=== The data ===

[Start of section]

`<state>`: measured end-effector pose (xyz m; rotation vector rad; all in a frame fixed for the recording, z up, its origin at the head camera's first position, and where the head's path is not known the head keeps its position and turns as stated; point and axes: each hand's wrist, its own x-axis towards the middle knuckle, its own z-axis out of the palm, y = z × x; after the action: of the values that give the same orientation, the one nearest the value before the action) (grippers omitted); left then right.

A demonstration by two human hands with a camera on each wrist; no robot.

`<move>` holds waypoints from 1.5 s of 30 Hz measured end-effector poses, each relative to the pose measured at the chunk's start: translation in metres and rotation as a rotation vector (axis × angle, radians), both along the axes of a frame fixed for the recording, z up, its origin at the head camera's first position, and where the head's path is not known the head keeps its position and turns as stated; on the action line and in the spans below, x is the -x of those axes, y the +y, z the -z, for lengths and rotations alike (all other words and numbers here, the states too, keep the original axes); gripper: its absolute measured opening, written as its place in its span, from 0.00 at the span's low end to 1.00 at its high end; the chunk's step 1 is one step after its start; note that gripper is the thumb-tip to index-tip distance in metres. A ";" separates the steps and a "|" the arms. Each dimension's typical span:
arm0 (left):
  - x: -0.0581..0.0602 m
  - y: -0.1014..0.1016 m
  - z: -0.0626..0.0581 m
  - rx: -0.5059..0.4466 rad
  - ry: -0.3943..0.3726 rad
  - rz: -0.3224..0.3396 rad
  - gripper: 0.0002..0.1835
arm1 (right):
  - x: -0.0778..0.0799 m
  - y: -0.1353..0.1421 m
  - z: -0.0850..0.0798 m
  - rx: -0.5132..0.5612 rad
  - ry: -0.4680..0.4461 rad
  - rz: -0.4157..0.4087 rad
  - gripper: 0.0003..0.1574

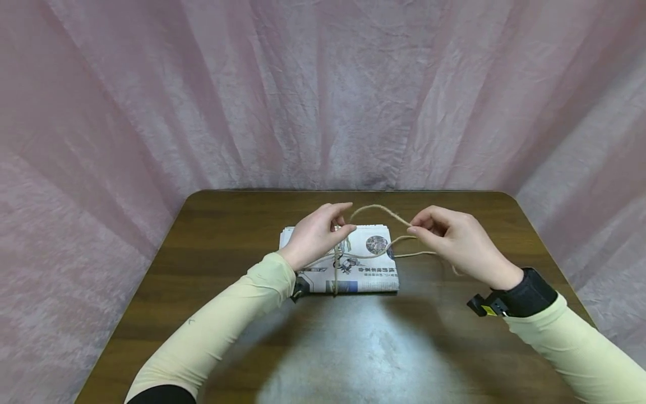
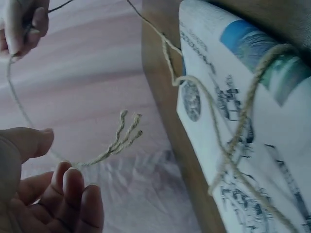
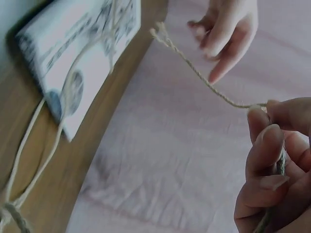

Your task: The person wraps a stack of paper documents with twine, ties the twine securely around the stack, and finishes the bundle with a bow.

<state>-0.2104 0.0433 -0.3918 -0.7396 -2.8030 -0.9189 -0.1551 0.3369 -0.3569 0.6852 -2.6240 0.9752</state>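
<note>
A stack of folded newspapers [image 1: 373, 275] lies on the table with twine [image 1: 335, 275] crossing over its top. My right hand [image 1: 456, 238] pinches a length of the twine between thumb and fingertips, to the right of the stack. From that pinch the twine arcs over to the left and finishes in a frayed end [image 2: 129, 128] of several strands. Above the left part of the stack is my left hand [image 1: 315, 233], thumb and fingers spread apart. In the left wrist view its fingertips are right at the twine near the frayed end, without gripping it.
The brown wooden table [image 1: 227, 241] ends at a far edge just behind the stack. A pink curtain [image 1: 323, 101] hangs beyond it and along both sides. More twine [image 3: 34, 179] trails off the stack's right side toward my right hand.
</note>
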 end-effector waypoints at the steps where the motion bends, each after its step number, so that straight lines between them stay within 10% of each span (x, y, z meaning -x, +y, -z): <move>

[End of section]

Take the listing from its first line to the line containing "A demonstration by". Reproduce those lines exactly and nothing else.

`<state>`: measured end-effector pose (xyz m; rotation vector rad; all in a frame fixed for the recording, z up, its origin at the head camera's first position, and where the head's path is not known the head keeps its position and turns as stated; point and axes: each hand's wrist, its own x-axis towards the middle knuckle, its own z-axis out of the palm, y = z × x; after the action: of the values that give the same orientation, the one nearest the value before the action) (grippers omitted); left then right.

A demonstration by two human hands with a camera on each wrist; no robot.

The output has nothing more to it.